▶ [What this task involves] Retype the data below, every word of it, exactly.

Segment Open

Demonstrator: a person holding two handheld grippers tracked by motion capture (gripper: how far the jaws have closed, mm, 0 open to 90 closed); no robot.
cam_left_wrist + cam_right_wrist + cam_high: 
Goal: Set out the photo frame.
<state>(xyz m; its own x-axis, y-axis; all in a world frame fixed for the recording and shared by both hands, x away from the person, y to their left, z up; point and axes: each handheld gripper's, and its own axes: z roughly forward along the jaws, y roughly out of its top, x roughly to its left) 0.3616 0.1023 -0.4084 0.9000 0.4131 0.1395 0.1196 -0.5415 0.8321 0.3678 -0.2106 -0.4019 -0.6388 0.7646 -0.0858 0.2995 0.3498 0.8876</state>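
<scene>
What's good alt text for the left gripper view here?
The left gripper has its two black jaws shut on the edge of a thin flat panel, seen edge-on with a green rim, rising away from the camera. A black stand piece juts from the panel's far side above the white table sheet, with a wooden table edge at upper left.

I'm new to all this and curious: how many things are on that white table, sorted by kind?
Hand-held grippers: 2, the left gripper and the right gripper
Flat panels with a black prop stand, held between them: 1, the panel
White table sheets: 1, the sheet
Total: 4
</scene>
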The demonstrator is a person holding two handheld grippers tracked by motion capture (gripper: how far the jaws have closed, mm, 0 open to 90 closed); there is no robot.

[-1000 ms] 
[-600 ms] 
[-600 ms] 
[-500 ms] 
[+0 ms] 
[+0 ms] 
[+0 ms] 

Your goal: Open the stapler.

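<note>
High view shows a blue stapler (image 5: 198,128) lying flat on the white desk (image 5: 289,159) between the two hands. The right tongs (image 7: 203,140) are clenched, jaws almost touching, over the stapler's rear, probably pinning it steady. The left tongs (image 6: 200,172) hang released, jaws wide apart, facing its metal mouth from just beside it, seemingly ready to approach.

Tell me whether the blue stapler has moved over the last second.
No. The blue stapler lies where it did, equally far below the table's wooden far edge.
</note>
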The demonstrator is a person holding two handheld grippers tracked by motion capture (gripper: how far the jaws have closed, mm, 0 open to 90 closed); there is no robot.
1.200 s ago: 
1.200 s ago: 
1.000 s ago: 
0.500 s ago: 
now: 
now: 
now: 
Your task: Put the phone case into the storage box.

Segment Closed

▶ [Output below]
Demonstrator: a person holding two handheld grippers tracked by motion capture (gripper: how far the jaws have closed, mm, 0 open to 90 closed); no robot.
cam_left_wrist + cam_right_wrist + cam_high: 
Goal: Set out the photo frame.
<state>(xyz m; its own x-axis, y-axis; all in a world frame fixed for the recording and shared by both hands, x away from the person, y to their left, z up; point and axes: each handheld gripper's, and its own axes: z roughly forward along the jaws, y roughly out of its top, x roughly to its left) 0.3616 0.1023 -0.4084 0.9000 0.4131 0.1395 0.1196 -0.5415 0.8321 0.3678 -0.2106 -0.4019 -0.6388 0.7646 -0.0858 0.2995 0.3498 0.8876</state>
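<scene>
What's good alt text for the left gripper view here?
The left gripper has its two black jaws shut on the edge of a thin flat panel, seen edge-on with a green rim, rising away from the camera. A black stand piece juts from the panel's far side above the white table sheet, with a wooden table edge at upper left.

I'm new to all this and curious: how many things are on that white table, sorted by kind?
Hand-held grippers: 2, the left gripper and the right gripper
Flat panels with a black prop stand, held between them: 1, the panel
White table sheets: 1, the sheet
Total: 4
</scene>
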The demonstrator is a person holding two handheld grippers tracked by motion capture (gripper: how far the jaws have closed, mm, 0 open to 90 closed); there is no robot.

[-1000 ms] 
[-600 ms] 
[-600 ms] 
[-500 ms] 
[+0 ms] 
[+0 ms] 
[+0 ms] 

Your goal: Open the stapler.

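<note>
High view shows a blue stapler (image 5: 198,128) lying flat on the white desk (image 5: 289,159) between the two hands. The right tongs (image 7: 203,140) are clenched, jaws almost touching, over the stapler's rear, probably pinning it steady. The left tongs (image 6: 200,172) hang released, jaws wide apart, facing its metal mouth from just beside it, seemingly ready to approach.

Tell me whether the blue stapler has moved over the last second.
No. The blue stapler lies where it did, equally far below the table's wooden far edge.
</note>
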The demonstrator is a person holding two handheld grippers tracked by motion capture (gripper: how far the jaws have closed, mm, 0 open to 90 closed); there is no robot.
1.200 s ago: 
1.200 s ago: 
1.000 s ago: 
0.500 s ago: 
now: 
now: 
now: 
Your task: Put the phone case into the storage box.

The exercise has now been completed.